“Meanin’, I suppose, as if ye knowed he was alive I shouldn’t ha’ had her,” retorted Sam explosively. “Well, I d’ ’low, it bain’t too late yet to come to a understandin’. Jenny be married to I, sure enough, but I bain’t a-goin’ to ha’ no wives what be a-hankerin’ arter other folks. She may take herself off out of this wi’out my tryin’ for to hinder her. If she can’t make up her mind to give over upsettin’ hersel’ along o’ he you may take her home-along, Mrs. Pitcher.”
A dead silence ensued within the house, but Betty’s strident tones could be heard without, uplifted in shrill discourse to curious neighbours.
“’E-es, d’ye see, he did write home so soon as he did get to Darchester, a-tellin’ of his aunt as he was a-comin’ private-like so as to surprise his sweetheart. And Susan, she did write back immediate an’ say, ‘My poor bwoy, there be a sad surprise in store for you.’ And then when he comed they did make it up between them to keep quiet till—”
“There’s the clock, too,” observed Abel, ending the pause at last.
“You can take the clock,” cried Jenny, simultaneously recovering speech and self-possession. “Take the clock, Abel Guppy, and take yourself off. There ben a mistake, but it be all cleared up at last.”
She stepped with dignity across the room, and slipped her arm through Sam’s, who made several strenuous but ineffectual efforts to shake her off.
“You get hold o’ he,” cried Sam; “you cut along an’ catch hold o’ he. It be he you do want.”
“No, Samuel,” said the incomparable Jenny with lofty resolution, “it bain’t he as I do want. I mid ha’ been took up wi’ some sich foolish notion afore, bein’ but a silly maid, but now I be a married ’ooman, an’ I do know how to vally a husband’s love.”
The new-made bridegroom ceased struggling and gaped at her. Jenny, gazing at her former lover more in sorrow than in anger, pointed solemnly to the clock:—
“Take down that clock, Abel Guppy,” she repeated. “I do know you now for what you be. I consider you’ve behaved most heartless an’ unfeelin’ in comin’ here to try an’ make mischief between man an’ wife. I thank the Lard,” she added piously, “as I need never ha’ no more to do with you. Walk out o’ my house, if ye please—”
“Your house,” interpolated Sam, a note of astonished query perceptible in his tone despite its sulkiness.
“’E-es,” said Jenny firmly. “He shall never show his face inside the door where I be missis.
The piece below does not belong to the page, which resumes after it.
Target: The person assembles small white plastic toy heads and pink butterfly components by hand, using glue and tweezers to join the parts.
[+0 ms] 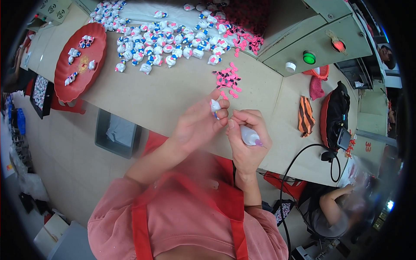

Take down the clock, Abel Guppy,” she repeated for the third time. “You’d best help him, Sam. He don’t seem able to reach to it.”
Encumbered as he was with newly-regained possessions, the yeoman had made but abortive attempts to detach the timepiece; and Sam, with a dawning grin on his countenance, now mounted on a chair, officiously held by one of the guests, and speedily handed it down.
After all it was the ill-used Abel Guppy who looked most foolish as he made his way to the door, loaded with his various goods, the relatives of bride and bridegroom casting scornful glances at him as he passed. Before he had proceeded twenty yards Sam ran after him with the bank-book, which the other pocketed without a word, while the bridegroom returned to the house, rubbing his hands and chuckling.